En revoyant son ami, le voile qui couvrait l’esprit de Gaultier s’était brusquement déchiré, la mémoire lui était revenue, et, s’inclinant devant son maître :

— Sans le savoir, et sans le vouloir, j’usurpais votre place, mon cher sire, lui dit-il ; pardonnez-le-moi, et vous, madame, ne m’en veuillez pas, je vous prie ; la tromperie était involontaire de ma part au moins, ajouta-t-il avec un regard de reproche à Madja.

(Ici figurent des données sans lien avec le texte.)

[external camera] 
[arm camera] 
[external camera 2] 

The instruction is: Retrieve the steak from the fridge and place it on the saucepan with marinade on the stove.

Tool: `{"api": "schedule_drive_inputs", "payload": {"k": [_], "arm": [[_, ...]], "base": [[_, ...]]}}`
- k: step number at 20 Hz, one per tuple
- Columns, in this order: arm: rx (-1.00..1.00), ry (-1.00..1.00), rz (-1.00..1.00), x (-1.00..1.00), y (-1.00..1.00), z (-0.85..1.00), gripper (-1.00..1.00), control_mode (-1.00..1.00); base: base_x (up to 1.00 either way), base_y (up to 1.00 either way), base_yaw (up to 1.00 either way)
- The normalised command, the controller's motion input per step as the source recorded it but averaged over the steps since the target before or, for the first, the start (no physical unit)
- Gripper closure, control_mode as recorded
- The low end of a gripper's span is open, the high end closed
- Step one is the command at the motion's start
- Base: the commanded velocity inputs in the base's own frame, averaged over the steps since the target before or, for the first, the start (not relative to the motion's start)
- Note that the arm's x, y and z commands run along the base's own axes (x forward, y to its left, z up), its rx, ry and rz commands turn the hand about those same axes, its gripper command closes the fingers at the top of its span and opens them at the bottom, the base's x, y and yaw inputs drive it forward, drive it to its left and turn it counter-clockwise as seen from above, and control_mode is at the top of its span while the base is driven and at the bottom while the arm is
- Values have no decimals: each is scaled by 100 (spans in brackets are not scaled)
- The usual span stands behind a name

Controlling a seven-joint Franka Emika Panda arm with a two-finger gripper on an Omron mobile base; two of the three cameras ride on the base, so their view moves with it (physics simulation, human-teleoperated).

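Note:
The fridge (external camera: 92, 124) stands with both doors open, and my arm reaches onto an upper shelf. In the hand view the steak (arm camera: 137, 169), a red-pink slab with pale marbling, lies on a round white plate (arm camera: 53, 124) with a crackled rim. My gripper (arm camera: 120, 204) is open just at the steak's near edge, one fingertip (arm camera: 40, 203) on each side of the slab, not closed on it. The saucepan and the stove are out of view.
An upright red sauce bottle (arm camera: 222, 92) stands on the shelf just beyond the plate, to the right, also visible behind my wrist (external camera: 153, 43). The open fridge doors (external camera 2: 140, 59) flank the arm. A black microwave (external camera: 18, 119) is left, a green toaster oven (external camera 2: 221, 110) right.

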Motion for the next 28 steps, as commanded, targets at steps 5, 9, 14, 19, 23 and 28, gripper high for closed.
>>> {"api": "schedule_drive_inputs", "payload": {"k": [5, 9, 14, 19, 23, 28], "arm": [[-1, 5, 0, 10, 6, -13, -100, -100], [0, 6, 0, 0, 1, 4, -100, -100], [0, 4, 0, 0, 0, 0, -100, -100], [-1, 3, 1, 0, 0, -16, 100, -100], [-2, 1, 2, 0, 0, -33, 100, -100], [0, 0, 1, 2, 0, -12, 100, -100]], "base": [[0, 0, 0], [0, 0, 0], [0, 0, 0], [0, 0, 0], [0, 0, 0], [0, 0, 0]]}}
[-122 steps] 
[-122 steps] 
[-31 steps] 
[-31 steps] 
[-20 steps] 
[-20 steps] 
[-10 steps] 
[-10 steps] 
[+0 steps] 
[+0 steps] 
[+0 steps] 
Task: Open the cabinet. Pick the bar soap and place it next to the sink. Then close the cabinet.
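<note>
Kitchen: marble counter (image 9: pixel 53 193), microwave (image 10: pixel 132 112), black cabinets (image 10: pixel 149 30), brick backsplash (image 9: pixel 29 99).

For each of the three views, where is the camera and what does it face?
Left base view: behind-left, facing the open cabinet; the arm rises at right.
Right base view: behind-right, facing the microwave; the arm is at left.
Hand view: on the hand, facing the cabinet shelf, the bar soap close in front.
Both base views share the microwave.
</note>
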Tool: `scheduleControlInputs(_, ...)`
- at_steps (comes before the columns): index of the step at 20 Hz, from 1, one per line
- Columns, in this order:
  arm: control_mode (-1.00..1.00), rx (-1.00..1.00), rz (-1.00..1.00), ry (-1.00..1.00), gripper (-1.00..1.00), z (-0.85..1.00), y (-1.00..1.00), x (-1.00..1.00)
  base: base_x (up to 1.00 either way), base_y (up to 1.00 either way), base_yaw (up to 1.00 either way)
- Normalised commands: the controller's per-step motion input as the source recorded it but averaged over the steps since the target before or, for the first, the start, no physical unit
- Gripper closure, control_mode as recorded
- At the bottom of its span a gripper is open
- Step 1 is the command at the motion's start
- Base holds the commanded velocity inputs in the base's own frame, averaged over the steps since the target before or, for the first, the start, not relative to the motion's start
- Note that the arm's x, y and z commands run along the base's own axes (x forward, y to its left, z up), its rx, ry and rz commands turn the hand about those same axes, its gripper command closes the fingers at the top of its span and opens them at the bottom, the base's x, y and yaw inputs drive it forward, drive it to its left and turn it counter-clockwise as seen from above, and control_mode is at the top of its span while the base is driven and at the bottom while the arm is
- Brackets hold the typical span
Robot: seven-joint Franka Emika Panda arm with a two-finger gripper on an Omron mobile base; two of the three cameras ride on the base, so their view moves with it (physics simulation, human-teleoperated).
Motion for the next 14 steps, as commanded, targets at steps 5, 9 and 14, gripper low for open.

— De la mienne aussi, déclara simplement celle-ci ; vous vous étiez nommé vous-même Guy de Dampierre et j’ignorais que ce fut un subterfuge.

— C’est juste. Encore une fois excusez-moi, madame, pour l’amour de votre fils… le vrai.

La douairière ne répondit pas ; elle semblait confondue, et considérait, en hochant la tête, le véritable héritier des sires de Dampierre et des comtes de Flandre.

Était-ce possible ?

Son malaise et son irritation se traduisaient malgré elle dans son abord glacial et son air méprisant.

Son petit-fils semblait s’en amuser prodigieusement, et, tandis que sa mère saluait respectueusement la vieille dame :

— Par tous les Saints ! ma vénérable grand’mère ne semble pas charmée de la substitution ! dit-il à son ami en riant.

Et Hugonet ?

Son odyssée était plus lamentable encore.